To conclude, the optimal vitamin D requirement of preterm newborns should be determined considering mothers’ vitamin D levels during pregnancy and geographical locations (
25). Due to the high prevalence of vitamin D deficiency among Iranian women, vitamin D supplementation should be used to ensure vitamin D sufficiency in high-risk infants, including prematurely born neonates.
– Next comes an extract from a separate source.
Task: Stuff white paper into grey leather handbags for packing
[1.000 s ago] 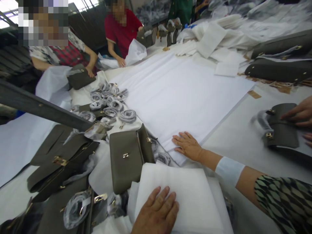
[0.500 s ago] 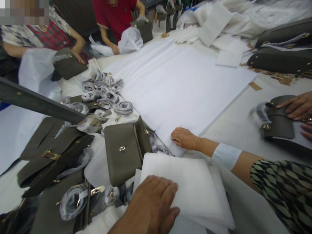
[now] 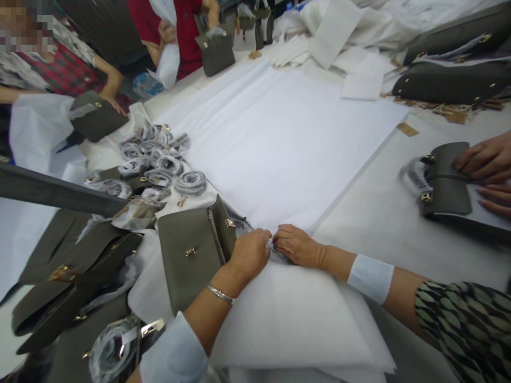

Limitations of the Study: Although this study paved the way for the evaluation of vitamin D levels in premature newborns, it suffers some limitations. This was a single-center study; therefore, it is not possible to generalize our data to other populations. Moreover, due to the observational nature of our study, it was not possible to achieve a causal relationship between variables. There is also a possibility of data manipulation by confounding variables. It also would be beneficial to check the seasons when the babies were born to assess the relationship between the season of birth and vitamin D levels.
5.1. Conclusions
Vitamin D deficiency is very common among mothers and their premature newborns. The maternal and neonatal vitamin D levels are positively correlated. It seems that maternal vitamin D levels can predict neonatal vitamin D deficiency. Checking serum levels of vitamin D in women who are planning to be pregnant or at the first visit of pregnancy is recommended. Further research investigating the relationship between the birth season and vitamin D levels of mothers and newborns would be a useful follow-up to this study.